Le dernier communiqué des ambassadeurs du G7 montre que les pays occidentaux et le Japon ont préféré rendre publique les pressions sur Kaïs Saïed. Les atermoiements du président et son manque de résultats va favoriser ce genre d’initiatives d’autant que ses adversaires Ennahda et Qalb Tounes ne ménagent pas leurs efforts de lobbying auprès des instances occidentales, à l’instar du déplacement d’Oussama Khelifi et FethiAyadi à Vienne, mandatés par Ghannouchi,dans le cadre de la cinquième conférence internationale des présidents de parlements.
Préoccupations frontalières
La situation est également préoccupante aux frontières orientale et occidentale de la Tunisie. La diplomatie tunisienne a réussi à circonscrire le début d’une crise diplomatique avec Tripoli. En effet, s’adressant à ses concitoyens, le Premier ministre libyen, Abdelhamid Dbaiba, a accusé, le 27 aout, à mots couverts la Tunisie de lui envoyer des combattants terroristes. Le ministre des Affaires étrangères, Othman Jarandi condamne fermement ces propos le 31 août et les dément. Il n’est pas exclu que ces accusations soient indirectement un message d’Ankara, très influente en Libye et mécontente de la tournure des évènements, d’autant que la Tunisie soutient la nécessité de l’exfiltration des mercenaires convoyés par la Turquie dans la bataille contre Haftar.
Pour sa part, Alger multiplie les efforts diplomatiques et les aides sanitaires pour garder son influence en Tunisie. Le ministre algérien des Affaires étrangères, qui s’est rendu trois fois à Tunis depuis le 25 juillet, a déclaré que son pays « soutient la Tunisie contre toute ingérence étrangère ». L’Algérie estime que sa stabilité économique et sécuritaire passe inévitablement par celle de la Tunisie. Rappelons que Zine El Abidine Ben Ali a eu le feu vert d’Alger et de Rome avant de déposer Habib Bourguiba en 1987. La fin de règne chaotique du « Combattant suprême » menaçait le bon fonctionnement du gazoduc algéro-italien.

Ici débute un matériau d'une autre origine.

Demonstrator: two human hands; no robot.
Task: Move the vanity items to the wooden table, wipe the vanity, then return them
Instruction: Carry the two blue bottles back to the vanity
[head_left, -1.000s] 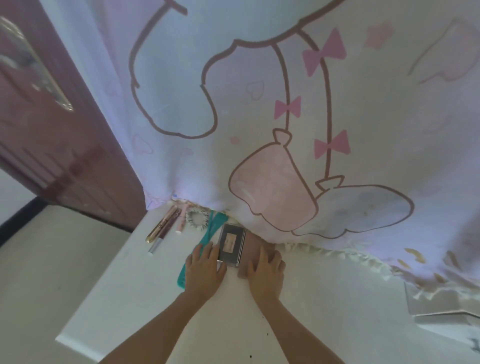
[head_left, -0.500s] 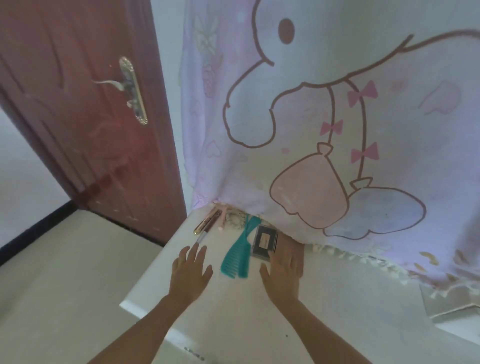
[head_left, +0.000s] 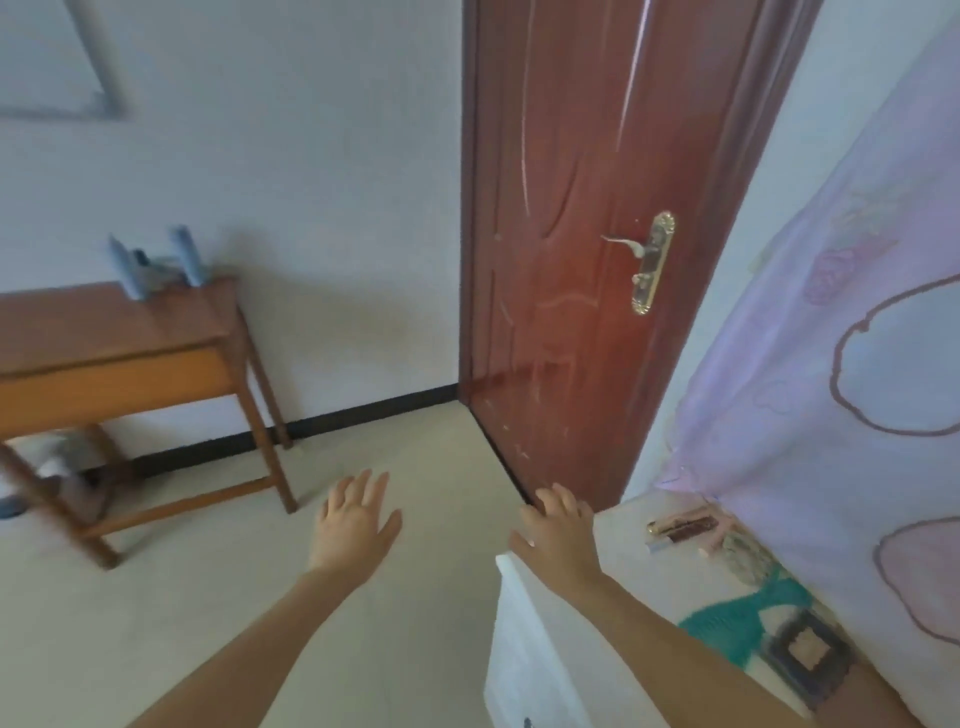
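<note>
Head view: nearest, at the lower right, the vanity (head_left: 535, 649) carries the task's things along its back edge, under the hem of a printed curtain (head_left: 831, 364). A dark square compact (head_left: 808, 649) lies closest, with a teal comb (head_left: 748, 618) just beside it. Further along that edge, something blurred that may be a hair tie (head_left: 743, 556) is made out, and then a few slim tubes (head_left: 680, 530) near the back corner by the door (head_left: 582, 260). All are smeared by motion, so finer detail cannot be read.

The right hand (head_left: 558, 540) is held flat with fingers spread over the vanity's end edge; whether it touches cannot be told. The left hand (head_left: 356, 525) is spread in the air above the floor. Nothing is gripped by either.

Well apart, against the far wall at the left, the wooden table (head_left: 119, 332) is seen, with two pale blue upright things (head_left: 184, 254) at its back right corner.

Since nothing is carried and the items lie on the vanity, the moving step is judged to be at its start. For the next move, a small item would need to be pinched off the back edge, clear of the curtain, and carried across the floor to the table.
</note>
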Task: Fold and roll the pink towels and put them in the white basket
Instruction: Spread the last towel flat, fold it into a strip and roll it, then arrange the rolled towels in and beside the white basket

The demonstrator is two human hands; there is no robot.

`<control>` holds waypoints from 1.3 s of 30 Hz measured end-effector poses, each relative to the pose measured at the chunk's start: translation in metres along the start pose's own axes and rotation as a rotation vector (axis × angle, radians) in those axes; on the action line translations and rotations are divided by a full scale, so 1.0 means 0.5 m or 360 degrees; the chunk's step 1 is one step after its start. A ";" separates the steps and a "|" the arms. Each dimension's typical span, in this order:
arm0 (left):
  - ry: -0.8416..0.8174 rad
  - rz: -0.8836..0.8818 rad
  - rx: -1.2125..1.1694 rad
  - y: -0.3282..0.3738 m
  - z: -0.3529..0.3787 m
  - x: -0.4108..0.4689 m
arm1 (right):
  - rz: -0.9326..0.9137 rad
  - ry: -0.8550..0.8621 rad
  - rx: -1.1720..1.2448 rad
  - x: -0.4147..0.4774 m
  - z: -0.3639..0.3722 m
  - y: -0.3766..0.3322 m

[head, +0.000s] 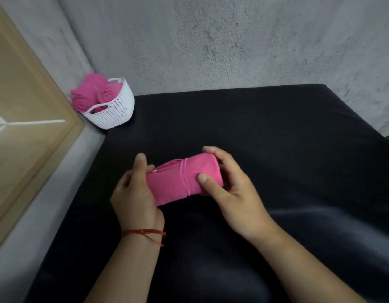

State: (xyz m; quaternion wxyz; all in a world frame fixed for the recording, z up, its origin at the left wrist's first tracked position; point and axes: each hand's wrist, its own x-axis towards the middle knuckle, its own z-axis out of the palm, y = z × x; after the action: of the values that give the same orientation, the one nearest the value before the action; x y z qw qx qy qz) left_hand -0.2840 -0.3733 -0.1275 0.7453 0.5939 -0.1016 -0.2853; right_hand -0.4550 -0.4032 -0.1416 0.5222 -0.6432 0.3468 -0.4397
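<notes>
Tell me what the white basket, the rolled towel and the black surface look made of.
The white basket: likely moulded plastic, matte; its wall shows a regular perforated weave pattern. The rolled towel: soft pink fabric, fibre unclear; it rolls tightly and has a stitched hem. The black surface: seemingly a cloth cover, with soft folds and faint sheen.

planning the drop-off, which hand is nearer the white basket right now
Left. The left hand grips the rolled pink towel at the end toward the white basket, which sits back-left of it. The right hand holds the other end, farther away.
</notes>
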 end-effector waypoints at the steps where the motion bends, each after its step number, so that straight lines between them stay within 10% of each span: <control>1: 0.0023 -0.0002 -0.0056 0.014 -0.009 0.008 | -0.0024 -0.0063 -0.0083 0.011 0.013 -0.013; 13: 0.0072 0.0125 -0.0249 0.129 -0.138 0.133 | -0.0020 -0.0466 -0.0347 0.124 0.144 -0.155; 39: -0.0144 -0.0224 -0.0312 0.149 -0.209 0.275 | -0.0506 0.0622 -0.0917 0.689 0.469 -0.127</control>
State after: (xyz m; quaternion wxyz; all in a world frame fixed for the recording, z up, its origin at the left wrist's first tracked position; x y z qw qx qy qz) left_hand -0.0976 -0.3521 -0.1115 0.7726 0.5105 -0.0647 -0.3720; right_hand -0.1098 -0.6153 -0.0255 0.1694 -0.7133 0.4452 -0.5141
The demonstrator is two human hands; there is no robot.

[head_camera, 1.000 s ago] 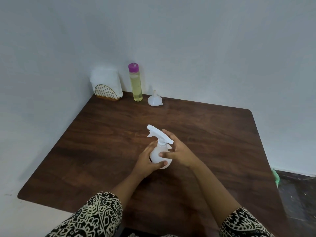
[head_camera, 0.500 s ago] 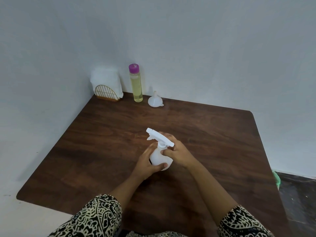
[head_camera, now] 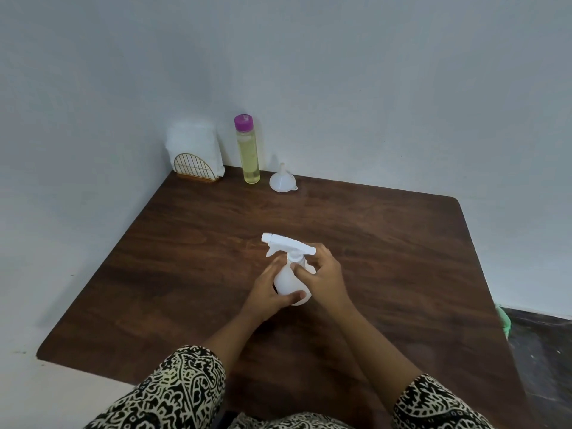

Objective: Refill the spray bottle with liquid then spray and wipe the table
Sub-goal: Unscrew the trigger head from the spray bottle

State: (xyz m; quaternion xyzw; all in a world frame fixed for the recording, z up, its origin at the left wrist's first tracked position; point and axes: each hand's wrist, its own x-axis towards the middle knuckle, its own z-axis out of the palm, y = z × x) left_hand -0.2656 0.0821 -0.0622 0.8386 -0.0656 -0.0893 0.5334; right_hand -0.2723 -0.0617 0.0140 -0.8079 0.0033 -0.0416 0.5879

En contrepartie, Saïed veut s’assurer que la frontière occidentale du pays ne permette pas aux personnes poursuivies de s’extraire à la justice tunisienne. Nabil et Ghazi Karoui, arrêtés le 29 aout à Tébessa, l’ont appris à leurs dépens. Faut-il y voir un lien avec l’affaire Slimane Bouhafs ? L’opposant algérien, réfugié en Tunisie, vient d’arriver dans son pays d’origine. A-t-il été enlevé, expulsé ou échangé contre les frères Karoui ? Difficile d’avoir une réponse claire face au mutisme des autorités depuis son rapatriement le 25 août dernier.
Alger pourrait également demander à Tunis de se positionner dans le conflit qui l’oppose à Rabat. Les jours qui vont suivre nous diront si Saïed préférera choisir un camp dans cette guerre fratricide ou œuvrer au rapprochement des deux puissances maghrébines.
En décrétant l’état d’exception, Kaïs Saïed a provoqué un grand bouleversement géopolitique et reconfiguré le positionnement des puissances étrangères. Embourbé dans une grave crise qui ne s’est pas arrangée depuis plus d’un mois, il risque de se trouver à la merci de ses grands soutiens, peu portés sur la démocratie et l’Etat de droit sans s’affranchir pour autant de la pression occidentale.